╭─ The records
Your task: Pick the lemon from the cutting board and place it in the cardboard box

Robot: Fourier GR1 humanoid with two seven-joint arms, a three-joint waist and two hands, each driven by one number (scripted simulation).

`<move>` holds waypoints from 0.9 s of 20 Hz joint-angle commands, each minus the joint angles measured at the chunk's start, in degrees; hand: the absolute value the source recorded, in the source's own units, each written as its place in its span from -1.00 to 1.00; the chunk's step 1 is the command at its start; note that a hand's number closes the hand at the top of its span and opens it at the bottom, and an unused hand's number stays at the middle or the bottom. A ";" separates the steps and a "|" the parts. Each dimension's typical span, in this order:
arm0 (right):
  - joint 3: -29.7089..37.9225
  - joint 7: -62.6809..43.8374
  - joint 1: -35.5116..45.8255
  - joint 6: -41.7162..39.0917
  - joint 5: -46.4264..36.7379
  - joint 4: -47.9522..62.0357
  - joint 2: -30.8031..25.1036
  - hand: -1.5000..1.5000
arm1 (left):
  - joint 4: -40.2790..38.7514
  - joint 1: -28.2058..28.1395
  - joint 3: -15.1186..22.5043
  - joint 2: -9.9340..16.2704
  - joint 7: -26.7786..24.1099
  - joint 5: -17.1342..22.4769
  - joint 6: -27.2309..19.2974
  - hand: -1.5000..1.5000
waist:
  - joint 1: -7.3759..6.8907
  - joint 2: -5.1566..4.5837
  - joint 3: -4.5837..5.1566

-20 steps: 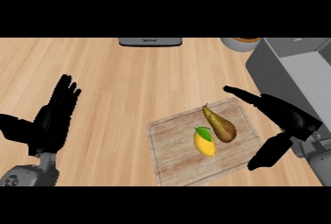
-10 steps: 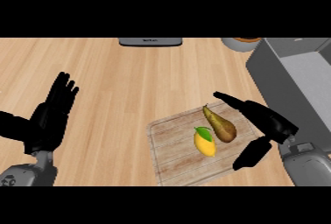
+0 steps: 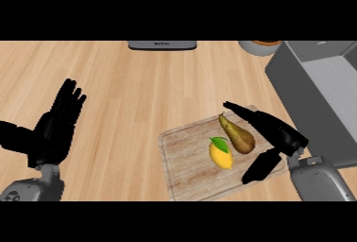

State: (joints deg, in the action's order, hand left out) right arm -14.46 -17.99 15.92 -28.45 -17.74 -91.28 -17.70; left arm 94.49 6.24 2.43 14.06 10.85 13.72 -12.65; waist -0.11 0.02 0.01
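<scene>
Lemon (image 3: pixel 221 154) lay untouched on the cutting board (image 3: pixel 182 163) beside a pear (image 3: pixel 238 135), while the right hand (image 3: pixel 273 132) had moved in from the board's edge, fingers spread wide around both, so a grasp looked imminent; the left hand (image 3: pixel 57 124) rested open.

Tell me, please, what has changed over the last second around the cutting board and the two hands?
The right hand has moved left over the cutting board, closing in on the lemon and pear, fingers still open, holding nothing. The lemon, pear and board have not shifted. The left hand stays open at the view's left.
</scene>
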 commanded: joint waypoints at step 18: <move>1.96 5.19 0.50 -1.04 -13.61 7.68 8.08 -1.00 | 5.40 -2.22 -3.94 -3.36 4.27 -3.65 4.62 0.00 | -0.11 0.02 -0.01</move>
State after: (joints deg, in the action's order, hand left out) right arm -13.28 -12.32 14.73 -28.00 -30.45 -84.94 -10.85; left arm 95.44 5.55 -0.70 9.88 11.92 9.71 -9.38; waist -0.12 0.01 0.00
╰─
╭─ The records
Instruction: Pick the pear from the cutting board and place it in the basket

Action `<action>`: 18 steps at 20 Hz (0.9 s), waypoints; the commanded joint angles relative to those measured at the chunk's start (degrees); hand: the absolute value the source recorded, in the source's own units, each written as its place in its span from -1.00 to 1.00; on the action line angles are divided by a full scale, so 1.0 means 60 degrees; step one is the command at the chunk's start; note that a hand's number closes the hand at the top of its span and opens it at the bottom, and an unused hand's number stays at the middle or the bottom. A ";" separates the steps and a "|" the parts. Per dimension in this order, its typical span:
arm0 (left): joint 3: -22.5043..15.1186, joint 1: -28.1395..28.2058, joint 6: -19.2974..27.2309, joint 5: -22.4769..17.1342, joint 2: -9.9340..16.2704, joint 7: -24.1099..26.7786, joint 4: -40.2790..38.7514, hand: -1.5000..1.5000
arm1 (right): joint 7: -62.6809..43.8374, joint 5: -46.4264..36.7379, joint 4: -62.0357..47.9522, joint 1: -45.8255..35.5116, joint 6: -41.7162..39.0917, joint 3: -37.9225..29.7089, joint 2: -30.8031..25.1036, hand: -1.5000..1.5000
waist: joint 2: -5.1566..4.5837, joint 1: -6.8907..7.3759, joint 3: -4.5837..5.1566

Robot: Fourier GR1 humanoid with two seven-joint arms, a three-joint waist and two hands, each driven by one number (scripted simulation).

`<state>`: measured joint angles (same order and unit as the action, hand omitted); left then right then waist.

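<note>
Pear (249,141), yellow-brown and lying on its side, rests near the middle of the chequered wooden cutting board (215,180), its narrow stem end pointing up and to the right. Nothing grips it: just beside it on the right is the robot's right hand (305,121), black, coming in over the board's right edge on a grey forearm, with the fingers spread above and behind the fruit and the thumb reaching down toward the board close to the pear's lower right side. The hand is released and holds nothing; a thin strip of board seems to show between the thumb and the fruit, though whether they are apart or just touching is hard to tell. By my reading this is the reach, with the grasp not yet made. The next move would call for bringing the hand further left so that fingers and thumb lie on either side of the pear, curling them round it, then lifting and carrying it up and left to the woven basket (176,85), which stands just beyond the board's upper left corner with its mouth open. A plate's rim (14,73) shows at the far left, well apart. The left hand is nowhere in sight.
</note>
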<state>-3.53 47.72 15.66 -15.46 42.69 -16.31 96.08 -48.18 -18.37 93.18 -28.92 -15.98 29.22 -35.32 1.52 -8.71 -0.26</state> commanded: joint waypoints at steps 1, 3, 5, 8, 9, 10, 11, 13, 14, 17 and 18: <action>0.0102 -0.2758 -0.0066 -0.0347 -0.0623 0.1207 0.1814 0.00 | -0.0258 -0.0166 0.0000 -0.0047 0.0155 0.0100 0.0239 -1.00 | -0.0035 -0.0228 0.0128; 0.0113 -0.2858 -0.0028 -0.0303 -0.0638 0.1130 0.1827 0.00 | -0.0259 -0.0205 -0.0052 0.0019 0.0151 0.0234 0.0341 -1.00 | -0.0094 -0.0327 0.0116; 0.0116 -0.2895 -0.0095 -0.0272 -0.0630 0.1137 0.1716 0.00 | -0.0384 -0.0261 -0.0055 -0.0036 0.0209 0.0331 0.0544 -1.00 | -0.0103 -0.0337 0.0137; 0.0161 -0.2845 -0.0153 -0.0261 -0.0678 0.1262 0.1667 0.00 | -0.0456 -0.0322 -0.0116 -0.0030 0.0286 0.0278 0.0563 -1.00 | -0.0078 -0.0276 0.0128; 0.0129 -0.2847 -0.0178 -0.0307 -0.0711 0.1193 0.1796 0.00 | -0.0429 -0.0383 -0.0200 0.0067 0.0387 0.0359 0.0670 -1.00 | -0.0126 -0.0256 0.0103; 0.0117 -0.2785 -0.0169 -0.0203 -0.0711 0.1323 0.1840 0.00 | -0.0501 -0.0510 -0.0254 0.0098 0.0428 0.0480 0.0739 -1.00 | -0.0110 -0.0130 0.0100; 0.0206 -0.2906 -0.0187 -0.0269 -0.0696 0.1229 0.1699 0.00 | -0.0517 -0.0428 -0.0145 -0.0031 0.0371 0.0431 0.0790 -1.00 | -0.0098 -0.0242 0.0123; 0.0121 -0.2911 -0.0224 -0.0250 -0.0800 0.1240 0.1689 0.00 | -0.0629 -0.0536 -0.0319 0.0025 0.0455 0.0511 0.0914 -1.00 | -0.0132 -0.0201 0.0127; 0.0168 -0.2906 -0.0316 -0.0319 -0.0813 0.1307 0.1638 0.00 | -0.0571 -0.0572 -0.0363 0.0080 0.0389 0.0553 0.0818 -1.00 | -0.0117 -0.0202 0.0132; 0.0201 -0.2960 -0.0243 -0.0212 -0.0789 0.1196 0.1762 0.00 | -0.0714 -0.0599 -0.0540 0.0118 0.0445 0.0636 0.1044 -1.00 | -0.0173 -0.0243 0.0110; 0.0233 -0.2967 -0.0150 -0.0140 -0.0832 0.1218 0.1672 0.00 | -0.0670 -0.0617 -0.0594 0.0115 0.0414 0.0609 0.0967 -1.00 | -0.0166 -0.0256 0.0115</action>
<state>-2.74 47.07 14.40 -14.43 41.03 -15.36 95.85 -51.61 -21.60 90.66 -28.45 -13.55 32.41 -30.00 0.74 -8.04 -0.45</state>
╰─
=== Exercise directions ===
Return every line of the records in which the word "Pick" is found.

=== Written answer ===
Your task: Pick the lemon from the cutting board and place it in the cardboard box
Instruction: Pick the pear from the cutting board and place it in the basket

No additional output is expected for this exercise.